• GIVEN DATA:
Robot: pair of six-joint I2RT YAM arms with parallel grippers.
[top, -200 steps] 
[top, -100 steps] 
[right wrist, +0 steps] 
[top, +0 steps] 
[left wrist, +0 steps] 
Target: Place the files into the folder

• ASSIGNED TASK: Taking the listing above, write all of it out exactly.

• SOLUTION TO THIS PROBLEM:
Robot: pair of six-joint I2RT YAM arms with parallel grippers.
[top, -200 steps] 
[top, -100 steps] 
[right wrist, +0 steps] 
[top, +0 steps] 
[left wrist, +0 steps] 
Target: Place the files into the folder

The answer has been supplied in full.